Prise de court par ce désir de la faire taire, elle se tut alors. Christel remercia sa Dame d'un signe de la tête.
– Donc, pour en revenir, expliqua-t-il, voilà comment ça va se passer : la comtesse nous prête une voiture avec chauffeur. Oui, avec chauffeur, parce que je nous vois mal débarquer là-bas en conduisant nous-mêmes. On entre sur le campus. S'il le faut, on balance un bobard sur notre identité. On se gare au plus près des bâtiments, et dès qu'on a l'occasion, on se planque à l'intérieur. Ce sont les entrées du campus qui seront surveillées, donc, à-priori, les accès des bâtiments auront leur niveau de surveillance normal.
– Et la voiture, intervint James, qu'est-ce qu'elle devient ?
– Je ne sais pas encore, avoua Christel. Ce serait mieux qu'elle reparte aussi sec, surtout si on doit être découverts, parce que je parie que le chauffeur sera aussi mort que nous. Après, c'est vrai que ce serait utile de l'avoir sous la main, si on doit se carapater.
– Il pourrait aller se garer ailleurs, un peu plus loin sur le campus, proposa Lulu. J'imagine que s'il faut voir et être vu, à votre nouba, tout le monde sera au même endroit.
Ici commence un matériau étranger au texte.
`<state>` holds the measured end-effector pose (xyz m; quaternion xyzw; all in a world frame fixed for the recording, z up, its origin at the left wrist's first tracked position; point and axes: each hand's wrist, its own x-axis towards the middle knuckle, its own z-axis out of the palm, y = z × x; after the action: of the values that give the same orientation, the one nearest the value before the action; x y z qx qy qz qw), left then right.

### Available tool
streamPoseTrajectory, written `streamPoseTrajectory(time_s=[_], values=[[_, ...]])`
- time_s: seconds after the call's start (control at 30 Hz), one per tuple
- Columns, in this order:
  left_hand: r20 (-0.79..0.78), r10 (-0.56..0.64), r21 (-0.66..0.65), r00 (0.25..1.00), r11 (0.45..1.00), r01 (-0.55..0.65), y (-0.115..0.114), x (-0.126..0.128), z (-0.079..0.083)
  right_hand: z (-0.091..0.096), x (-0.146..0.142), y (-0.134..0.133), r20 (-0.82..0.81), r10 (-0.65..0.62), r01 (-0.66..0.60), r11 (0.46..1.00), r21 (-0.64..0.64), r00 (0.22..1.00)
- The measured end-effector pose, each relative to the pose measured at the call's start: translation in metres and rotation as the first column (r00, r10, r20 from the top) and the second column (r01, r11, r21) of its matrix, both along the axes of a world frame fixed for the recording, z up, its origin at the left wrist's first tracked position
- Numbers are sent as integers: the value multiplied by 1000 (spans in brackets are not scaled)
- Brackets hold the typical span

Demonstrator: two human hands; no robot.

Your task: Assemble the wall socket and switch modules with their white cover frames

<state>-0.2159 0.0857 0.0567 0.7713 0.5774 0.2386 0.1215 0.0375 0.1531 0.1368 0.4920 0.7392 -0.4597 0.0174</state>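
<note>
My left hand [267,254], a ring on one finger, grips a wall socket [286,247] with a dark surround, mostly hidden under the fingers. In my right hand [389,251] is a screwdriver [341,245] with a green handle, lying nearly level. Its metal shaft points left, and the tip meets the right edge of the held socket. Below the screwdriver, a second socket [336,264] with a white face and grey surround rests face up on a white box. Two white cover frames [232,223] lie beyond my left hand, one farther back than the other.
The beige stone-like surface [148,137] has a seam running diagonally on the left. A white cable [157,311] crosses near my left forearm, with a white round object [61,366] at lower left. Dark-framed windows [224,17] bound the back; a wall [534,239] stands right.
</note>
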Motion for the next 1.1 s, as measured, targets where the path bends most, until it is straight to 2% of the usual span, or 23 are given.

Il y aura donc forcément des secteurs qui seront déserts. Et puis, il ne doit pas y avoir qu'une seule entrée, dans cet endroit. Il y en aura peut-être une qu'il sera plus facile de franchir pour sortir.
– En pleine nuit ? intervint Lilian qui connaissait le sujet comme sa poche. Pas sûr. Je me rappelle une fois, avec Nat' et d'autres copines, on avait voulu faire une blague en se laissant enfermer dans le campus. Malheureusement, pour sortir, ça a été une autre paire de manche.
– Les campus sont fermés, maintenant ? s'étonna James. Je croyais qu'ils restaient accessibles tout le temps.
Lilian eut une grimace contrite.
– Il fut un temps, peut-être. Je sais que l'actuel bâtiment de sciences est une ancienne résidence aménagée. Mais, maintenant qu'on a tous voiture avec chauffeur, le conseil d'administration n'a plus jugé utile de conserver les dortoirs. À part un peu de personnel, il n'y a plus personne pour dormir sur place, la raison pour laquelle les accès sont bouclés le soir.
– Pas glop, râla Lulu.
– Donc, résuma Christel, si je comprends bien, on ne pourra passer que par l'accès principal ?
– J'en ai bien peur. Costumés ou pas, les bals de promo ont toujours été organisés comme ça.
James leva alors le doigt pour attirer l'attention générale.
– Euh... Si vous voulez, j'ai peut-être une idée.
Tous les regards se tournèrent vers lui.
– Écoutez, commença-t-il, ce que je vais proposer est peut-être simpliste, ou pas assez sûr à votre goût, mais on ne sait jamais.
– Vas-y, on t'écoute.
– Pourquoi votre... amie ne vous accompagnerait pas ?
Un silence accueillit sa proposition.
– C'est vrai, développa James, si vous devez montrer patte blanche à l'entrée, pourquoi ne pas l'avoir avec vous ? Elle est encore élève de l'établissement, fait quand même encore autorité, je pense qu'en sa présence, ils se méfieront certainement beaucoup moins.
« Il n'a pas tort, jugea la Dame de Christel avec un sourire encourageant. Si l'un d'entre vous doit se montrer et que c'est elle, ils seront moins enclins à croire qu'il y a une astuce. »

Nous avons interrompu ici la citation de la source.